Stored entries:

════════════════════

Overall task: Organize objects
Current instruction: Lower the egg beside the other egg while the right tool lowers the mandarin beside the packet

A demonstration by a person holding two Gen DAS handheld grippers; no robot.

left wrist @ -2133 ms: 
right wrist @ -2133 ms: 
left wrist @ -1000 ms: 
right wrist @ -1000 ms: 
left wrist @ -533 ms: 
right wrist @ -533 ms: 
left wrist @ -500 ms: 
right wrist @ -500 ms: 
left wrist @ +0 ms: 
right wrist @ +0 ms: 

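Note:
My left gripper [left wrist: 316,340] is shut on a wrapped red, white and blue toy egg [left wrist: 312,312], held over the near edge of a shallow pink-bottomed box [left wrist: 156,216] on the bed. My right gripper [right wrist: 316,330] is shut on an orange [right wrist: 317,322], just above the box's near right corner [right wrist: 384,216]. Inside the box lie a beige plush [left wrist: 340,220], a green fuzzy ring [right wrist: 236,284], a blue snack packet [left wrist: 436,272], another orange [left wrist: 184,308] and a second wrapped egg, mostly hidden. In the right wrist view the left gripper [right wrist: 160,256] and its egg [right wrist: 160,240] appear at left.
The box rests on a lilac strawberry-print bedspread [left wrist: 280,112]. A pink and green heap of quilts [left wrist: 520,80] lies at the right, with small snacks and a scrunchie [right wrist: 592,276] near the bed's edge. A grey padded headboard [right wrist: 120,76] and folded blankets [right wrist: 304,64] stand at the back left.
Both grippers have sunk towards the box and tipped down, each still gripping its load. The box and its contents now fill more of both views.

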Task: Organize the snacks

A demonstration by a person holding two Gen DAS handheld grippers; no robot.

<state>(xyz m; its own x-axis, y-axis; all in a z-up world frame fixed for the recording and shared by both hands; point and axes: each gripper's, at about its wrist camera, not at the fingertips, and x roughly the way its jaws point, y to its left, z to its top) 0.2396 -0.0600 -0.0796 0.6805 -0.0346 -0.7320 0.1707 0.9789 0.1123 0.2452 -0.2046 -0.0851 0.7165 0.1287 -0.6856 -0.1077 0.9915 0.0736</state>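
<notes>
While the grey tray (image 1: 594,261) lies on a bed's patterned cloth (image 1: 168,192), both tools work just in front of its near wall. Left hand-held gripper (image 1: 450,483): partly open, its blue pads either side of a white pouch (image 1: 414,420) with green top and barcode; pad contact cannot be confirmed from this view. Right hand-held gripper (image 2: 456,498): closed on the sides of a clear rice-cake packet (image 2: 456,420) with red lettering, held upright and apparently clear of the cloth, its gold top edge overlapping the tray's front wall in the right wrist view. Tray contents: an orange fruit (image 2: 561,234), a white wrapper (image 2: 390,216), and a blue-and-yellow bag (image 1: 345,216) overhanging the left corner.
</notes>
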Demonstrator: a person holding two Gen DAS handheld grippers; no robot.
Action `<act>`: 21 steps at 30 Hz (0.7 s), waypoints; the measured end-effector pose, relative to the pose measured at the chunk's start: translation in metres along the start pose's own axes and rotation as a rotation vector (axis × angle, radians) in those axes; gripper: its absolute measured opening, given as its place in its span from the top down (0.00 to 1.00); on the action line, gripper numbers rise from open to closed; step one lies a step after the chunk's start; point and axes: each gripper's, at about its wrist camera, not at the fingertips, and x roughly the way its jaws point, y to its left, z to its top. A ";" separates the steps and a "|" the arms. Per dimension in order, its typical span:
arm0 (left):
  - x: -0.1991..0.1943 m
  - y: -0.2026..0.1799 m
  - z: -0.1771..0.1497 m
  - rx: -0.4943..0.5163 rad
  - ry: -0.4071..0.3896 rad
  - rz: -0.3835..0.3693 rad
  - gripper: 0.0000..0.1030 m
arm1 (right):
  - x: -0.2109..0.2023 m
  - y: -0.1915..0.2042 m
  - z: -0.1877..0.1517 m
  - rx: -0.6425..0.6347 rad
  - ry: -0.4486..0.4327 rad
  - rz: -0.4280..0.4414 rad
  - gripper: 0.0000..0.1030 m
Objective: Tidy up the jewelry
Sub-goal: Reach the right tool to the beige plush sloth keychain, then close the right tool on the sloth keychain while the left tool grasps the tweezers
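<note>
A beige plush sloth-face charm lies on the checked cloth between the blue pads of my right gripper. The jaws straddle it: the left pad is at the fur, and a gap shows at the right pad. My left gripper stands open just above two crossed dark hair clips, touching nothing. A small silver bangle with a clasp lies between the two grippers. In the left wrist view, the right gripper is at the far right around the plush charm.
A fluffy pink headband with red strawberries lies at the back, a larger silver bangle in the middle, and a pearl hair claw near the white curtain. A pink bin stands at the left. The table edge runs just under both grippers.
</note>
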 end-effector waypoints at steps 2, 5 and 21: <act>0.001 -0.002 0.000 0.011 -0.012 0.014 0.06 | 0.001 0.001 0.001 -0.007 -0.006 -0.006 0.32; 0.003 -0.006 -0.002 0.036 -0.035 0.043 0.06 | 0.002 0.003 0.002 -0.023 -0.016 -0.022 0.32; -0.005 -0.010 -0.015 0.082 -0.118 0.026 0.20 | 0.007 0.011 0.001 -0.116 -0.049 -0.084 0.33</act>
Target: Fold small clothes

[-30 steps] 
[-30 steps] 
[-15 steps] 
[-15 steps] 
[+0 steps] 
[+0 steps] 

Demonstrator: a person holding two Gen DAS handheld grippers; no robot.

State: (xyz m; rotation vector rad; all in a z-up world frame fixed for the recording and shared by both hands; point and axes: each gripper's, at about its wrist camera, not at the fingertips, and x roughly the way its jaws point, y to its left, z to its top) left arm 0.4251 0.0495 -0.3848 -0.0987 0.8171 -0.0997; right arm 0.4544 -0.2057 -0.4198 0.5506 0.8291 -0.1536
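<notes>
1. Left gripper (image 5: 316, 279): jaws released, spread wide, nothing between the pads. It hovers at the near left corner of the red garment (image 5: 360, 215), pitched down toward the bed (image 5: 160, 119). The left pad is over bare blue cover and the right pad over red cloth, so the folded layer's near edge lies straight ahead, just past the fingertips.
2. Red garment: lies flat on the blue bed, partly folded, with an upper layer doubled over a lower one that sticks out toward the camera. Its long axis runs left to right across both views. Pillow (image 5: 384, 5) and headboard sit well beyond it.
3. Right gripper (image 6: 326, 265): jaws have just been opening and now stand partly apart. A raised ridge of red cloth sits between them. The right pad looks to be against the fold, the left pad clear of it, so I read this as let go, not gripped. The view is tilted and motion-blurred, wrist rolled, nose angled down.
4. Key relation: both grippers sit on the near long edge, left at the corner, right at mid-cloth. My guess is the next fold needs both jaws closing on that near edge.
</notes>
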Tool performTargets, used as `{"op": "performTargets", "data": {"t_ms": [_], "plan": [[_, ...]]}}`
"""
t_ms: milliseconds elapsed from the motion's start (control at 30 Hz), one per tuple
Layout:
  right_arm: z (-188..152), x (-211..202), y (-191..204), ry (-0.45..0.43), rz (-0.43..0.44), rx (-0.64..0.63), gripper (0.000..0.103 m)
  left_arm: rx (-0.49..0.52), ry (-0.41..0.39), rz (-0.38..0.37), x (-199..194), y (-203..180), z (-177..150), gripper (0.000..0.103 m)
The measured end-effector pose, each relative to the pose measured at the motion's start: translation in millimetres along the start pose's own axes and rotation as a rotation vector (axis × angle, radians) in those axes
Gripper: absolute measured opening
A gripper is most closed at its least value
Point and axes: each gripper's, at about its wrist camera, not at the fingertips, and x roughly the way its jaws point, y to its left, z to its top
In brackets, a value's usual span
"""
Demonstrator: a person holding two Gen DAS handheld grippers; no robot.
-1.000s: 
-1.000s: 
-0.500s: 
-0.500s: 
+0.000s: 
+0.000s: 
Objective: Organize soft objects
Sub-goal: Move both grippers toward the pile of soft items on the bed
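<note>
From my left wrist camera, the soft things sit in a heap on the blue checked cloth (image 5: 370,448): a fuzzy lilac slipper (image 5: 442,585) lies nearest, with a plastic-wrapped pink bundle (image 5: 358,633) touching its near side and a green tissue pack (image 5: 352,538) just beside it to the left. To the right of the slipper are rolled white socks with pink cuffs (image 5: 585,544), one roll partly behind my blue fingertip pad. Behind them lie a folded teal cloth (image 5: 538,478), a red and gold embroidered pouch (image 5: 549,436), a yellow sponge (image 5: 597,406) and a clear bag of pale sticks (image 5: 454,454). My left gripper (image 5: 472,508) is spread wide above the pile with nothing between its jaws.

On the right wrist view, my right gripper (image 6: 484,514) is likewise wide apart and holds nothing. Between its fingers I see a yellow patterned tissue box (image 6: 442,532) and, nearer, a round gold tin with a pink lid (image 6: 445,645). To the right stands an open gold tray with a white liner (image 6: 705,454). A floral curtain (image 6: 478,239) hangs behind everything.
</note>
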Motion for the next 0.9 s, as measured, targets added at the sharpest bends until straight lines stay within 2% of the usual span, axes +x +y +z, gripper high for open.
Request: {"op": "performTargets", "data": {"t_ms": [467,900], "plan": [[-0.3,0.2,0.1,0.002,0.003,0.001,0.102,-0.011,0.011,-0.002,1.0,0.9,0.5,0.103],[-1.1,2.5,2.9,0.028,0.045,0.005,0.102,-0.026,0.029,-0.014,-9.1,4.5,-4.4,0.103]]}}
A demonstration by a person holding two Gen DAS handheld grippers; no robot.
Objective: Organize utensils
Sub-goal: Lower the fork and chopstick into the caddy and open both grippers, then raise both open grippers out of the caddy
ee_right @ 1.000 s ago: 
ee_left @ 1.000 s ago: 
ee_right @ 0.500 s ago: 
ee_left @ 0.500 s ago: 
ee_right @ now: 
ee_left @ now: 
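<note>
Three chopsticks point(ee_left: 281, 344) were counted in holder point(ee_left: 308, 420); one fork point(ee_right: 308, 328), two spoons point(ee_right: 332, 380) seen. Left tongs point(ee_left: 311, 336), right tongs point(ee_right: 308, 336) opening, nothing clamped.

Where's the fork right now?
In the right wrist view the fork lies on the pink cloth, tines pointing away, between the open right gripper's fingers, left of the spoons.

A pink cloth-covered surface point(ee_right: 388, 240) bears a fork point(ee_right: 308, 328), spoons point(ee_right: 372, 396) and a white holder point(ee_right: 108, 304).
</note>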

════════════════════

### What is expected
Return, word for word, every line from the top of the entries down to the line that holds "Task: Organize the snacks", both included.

### Output for this task
Overall task: Organize objects
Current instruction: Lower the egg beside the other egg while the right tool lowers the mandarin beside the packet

A demonstration by a person holding two Gen DAS handheld grippers; no robot.

left wrist @ -2133 ms: 
right wrist @ -2133 ms: 
left wrist @ -1000 ms: 
right wrist @ -1000 ms: 
left wrist @ -533 ms: 
right wrist @ -533 ms: 
left wrist @ -500 ms: 
right wrist @ -500 ms: 
left wrist @ +0 ms: 
right wrist @ +0 ms: 

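Note:
My left gripper [left wrist: 316,340] is shut on a wrapped red, white and blue toy egg [left wrist: 312,312], held over the near edge of a shallow pink-bottomed box [left wrist: 156,216] on the bed. My right gripper [right wrist: 316,330] is shut on an orange [right wrist: 317,322], just above the box's near right corner [right wrist: 384,216]. Inside the box lie a beige plush [left wrist: 340,220], a green fuzzy ring [right wrist: 236,284], a blue snack packet [left wrist: 436,272], another orange [left wrist: 184,308] and a second wrapped egg, mostly hidden. In the right wrist view the left gripper [right wrist: 160,256] and its egg [right wrist: 160,240] appear at left.
The box rests on a lilac strawberry-print bedspread [left wrist: 280,112]. A pink and green heap of quilts [left wrist: 520,80] lies at the right, with small snacks and a scrunchie [right wrist: 592,276] near the bed's edge. A grey padded headboard [right wrist: 120,76] and folded blankets [right wrist: 304,64] stand at the back left.
Both grippers have sunk towards the box and tipped down, each still gripping its load. The box and its contents now fill more of both views.
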
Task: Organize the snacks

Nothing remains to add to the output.